Limardi threw the gun at Fuego and turned to the door behind him on the dock. He went through it, slammed it shut.
Smoke settled beneath the ceiling to waist height. Caleb dropped to his knees. The very air was burning. There was a beast of fire hunting beneath the truck, sniffing the explosives. Fuego screamed, “Doctor!” The only way out was blocked by fire.
The way out.
Caleb squatted down and took a breath. And ran.
Déjà vu. Pain. Heat. A dark form striking him to the ground, rolling him.
Thinnes had to hit the door twice to break it.
Then salvation! The wall—no it was an overhead door—split as the front of a car broke through. Smoke and fire rushed out. Men came rushing in.

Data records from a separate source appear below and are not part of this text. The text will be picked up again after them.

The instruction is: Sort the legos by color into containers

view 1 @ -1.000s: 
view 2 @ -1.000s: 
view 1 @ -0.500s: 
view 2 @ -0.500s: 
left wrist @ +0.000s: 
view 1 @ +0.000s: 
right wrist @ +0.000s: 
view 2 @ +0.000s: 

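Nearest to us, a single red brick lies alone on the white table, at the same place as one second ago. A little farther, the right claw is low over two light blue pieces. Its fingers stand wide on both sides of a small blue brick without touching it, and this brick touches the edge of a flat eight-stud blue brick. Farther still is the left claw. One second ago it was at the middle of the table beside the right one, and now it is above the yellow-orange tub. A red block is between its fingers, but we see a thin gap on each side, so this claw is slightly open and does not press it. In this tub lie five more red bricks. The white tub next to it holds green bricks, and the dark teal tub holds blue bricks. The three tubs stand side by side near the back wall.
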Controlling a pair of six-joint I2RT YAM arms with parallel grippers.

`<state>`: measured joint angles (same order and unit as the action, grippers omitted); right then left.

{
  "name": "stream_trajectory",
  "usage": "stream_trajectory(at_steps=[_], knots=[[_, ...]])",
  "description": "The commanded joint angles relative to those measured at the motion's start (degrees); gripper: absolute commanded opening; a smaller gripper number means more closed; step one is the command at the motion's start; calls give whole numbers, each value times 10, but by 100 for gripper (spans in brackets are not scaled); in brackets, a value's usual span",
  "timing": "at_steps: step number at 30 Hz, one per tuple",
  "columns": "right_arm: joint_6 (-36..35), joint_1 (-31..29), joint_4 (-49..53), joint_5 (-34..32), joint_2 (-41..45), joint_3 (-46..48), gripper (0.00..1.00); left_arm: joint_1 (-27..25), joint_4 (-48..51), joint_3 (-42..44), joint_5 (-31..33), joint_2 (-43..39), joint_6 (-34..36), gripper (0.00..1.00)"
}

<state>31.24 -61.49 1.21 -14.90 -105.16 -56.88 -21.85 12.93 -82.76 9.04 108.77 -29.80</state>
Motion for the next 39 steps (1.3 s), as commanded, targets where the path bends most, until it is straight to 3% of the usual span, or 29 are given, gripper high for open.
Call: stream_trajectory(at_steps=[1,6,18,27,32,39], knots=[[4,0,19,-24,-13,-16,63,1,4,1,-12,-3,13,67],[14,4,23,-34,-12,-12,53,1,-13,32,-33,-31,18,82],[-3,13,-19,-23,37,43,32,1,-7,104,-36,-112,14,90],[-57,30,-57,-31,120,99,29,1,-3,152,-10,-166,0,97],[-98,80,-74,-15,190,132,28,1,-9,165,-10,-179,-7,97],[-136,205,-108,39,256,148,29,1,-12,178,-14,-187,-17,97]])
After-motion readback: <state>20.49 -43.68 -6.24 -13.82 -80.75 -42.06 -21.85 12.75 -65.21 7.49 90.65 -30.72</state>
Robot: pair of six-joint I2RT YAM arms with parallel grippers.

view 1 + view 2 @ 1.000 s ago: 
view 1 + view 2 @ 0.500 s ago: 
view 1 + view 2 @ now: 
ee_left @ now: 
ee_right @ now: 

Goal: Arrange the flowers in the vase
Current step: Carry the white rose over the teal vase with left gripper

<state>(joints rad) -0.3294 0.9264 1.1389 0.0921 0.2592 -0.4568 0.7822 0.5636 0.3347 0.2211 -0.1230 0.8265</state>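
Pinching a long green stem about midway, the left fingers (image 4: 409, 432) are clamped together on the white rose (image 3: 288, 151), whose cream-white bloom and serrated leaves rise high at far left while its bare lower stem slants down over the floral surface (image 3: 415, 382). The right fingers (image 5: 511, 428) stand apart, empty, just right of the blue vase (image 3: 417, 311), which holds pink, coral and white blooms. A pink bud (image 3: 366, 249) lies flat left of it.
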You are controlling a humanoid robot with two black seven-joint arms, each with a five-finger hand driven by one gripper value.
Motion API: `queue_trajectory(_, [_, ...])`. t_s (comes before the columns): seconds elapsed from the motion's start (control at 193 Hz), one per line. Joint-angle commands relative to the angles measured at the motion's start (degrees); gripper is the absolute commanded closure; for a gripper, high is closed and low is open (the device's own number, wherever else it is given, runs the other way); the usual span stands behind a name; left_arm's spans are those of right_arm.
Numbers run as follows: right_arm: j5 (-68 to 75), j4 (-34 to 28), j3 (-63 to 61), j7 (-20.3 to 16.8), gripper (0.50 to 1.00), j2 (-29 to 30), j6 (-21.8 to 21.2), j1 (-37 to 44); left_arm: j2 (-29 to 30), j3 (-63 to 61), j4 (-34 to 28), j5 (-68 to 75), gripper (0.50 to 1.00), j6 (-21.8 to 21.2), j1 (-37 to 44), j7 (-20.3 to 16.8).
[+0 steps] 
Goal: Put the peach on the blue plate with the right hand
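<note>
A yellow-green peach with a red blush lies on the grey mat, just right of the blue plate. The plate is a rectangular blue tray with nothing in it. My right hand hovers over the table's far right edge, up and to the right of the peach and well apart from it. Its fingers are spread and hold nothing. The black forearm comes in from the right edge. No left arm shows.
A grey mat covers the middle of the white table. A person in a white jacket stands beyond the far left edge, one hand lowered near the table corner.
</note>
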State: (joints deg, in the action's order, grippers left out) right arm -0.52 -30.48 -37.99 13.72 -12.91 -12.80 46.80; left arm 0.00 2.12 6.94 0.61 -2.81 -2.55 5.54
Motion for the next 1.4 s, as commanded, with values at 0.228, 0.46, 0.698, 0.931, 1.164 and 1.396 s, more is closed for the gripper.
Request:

Beat coppers climbed into the breach before Thinnes could even back the car away. Fuego came staggering out, bent over, heaving for breath. Someone shoved a body through the breach and shouted. Thinnes jammed the car into park and ran to pull the tac cop free. A beat cop dodged out after him, singed and soot-black. Then Caleb came tumbling after, then the beat cop’s partner.